*Nama dalam cerita ini seluruhnya disamarkan
Dalam tiga hari terakhir ini, aku dan anggota keluargaku sering mendapat gangguan gaib. Hal itu terjadi setelah kematian tetangga kami, namanya Mbah Darmi. Beliau berumur cukup tua dan tidak ada yang mau merawatnya saat sakit. Jadi ibuku berinisiatif untuk merawat beliau, namun tetap tinggal terpisah. Tidak bersama Mbah Darmi.
Kematian Mbah Darmi juga cukup mengejutkan. Sehari sebelumnya beliau masih segar bugar, meskipun sudah tidak mau makan. Keesokannya beliau sudah mengembuskan napas terakhir, dengan tulang berselimut kulit yang sudah keriput.

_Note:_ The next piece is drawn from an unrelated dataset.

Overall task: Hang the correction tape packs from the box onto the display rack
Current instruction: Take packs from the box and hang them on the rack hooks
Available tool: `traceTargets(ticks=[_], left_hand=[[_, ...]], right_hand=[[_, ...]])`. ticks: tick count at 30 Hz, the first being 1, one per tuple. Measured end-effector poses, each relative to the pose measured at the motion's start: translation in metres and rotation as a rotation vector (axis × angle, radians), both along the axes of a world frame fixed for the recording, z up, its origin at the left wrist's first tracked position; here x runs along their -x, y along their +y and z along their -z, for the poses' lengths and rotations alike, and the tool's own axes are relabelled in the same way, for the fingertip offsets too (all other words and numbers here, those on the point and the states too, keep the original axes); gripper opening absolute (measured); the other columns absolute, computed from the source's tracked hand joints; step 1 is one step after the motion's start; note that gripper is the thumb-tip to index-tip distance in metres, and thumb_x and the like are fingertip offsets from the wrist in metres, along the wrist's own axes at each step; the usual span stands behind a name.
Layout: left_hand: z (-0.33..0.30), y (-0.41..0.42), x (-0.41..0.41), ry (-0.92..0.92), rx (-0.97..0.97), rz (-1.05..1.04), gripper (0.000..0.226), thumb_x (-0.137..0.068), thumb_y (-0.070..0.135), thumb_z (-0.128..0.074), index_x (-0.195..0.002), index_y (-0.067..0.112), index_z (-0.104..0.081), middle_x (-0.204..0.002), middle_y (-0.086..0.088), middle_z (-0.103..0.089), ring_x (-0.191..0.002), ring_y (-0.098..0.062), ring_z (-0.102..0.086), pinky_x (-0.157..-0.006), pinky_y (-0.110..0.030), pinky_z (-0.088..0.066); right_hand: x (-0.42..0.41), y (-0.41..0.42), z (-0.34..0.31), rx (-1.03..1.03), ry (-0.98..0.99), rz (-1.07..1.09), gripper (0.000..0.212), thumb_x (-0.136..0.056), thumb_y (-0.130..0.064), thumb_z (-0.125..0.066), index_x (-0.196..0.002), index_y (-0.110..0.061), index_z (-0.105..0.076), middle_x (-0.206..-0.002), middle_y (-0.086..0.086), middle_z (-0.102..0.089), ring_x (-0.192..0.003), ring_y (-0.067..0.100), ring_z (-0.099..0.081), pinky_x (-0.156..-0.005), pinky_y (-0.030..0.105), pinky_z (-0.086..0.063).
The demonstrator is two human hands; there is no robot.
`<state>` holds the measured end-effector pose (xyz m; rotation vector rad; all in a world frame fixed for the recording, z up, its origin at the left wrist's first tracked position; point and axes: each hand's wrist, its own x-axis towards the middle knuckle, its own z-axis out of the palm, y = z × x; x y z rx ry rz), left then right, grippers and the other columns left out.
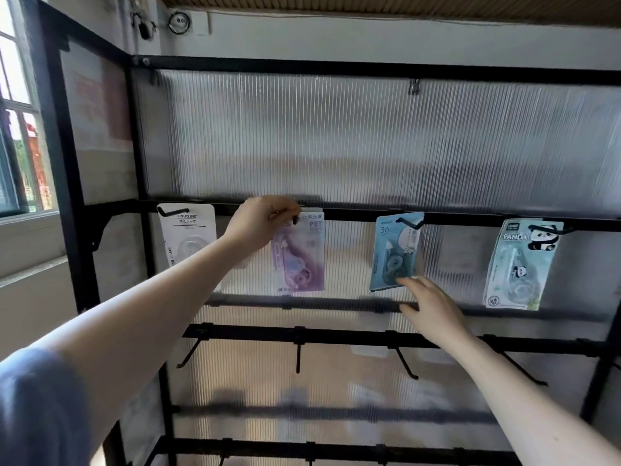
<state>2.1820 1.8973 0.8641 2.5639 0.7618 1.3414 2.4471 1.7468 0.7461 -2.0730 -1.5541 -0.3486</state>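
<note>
Several correction tape packs hang from hooks on the upper bar of the black display rack [356, 215]. From left to right they are a white pack [188, 235], a purple pack [300, 255], a blue pack [396, 252] and a panda pack [522, 264]. My left hand [260, 223] pinches the top of the purple pack at its hook. My right hand [428, 304] reaches up with straight fingers, and its fingertips touch the lower edge of the blue pack. The box is out of view.
A lower bar [336, 336] carries several bare black hooks, such as a hook [297, 353] below the purple pack. Ribbed translucent panels back the rack. A window [20, 129] is at the left, and another bar [302, 449] runs near the bottom.
</note>
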Motion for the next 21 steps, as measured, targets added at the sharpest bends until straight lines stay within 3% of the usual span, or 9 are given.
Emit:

Seolah semua kulit kencang dan tubuh segarnya telah sirna. Pemakaman berlangsung menjelang magrib dan membuatku merasa merinding. Kondisi tubuhku juga kurang fits dan makan tidak teratur, jadi aku langsung sakit.
Dua hari setelah itu, suasana menjadi sangat mencekam. Saat ibu sedang kusyuknya salat isya, dengan suasana yang sepi. Tiba-tiba ada suara erangan dari arah rumah Mbah Darmi, sontak ibuku terkejut bukan main. Walau begitu ia tetap melanjutkan salatnya. Lalu membaca doa semampunya.
Tidak hanya ibu yang diganggu, aku juga merasakan hal yang sama. Saat itu malam jumat, aku sedang membaca tahlil. Suara ketukan di kursi sayup-sayup terdengar, makin lama suaranya cukup jelas. Aku menghentikan bacaanku, mencoba mendengarkan sekitar. Memang benar, gangguan itu seperti tidak ada habisnya. Aku memutuskan membaca tahlil cukup keras, terakhir kututup dengan mendoakan Almarhumah Mbah Darmi.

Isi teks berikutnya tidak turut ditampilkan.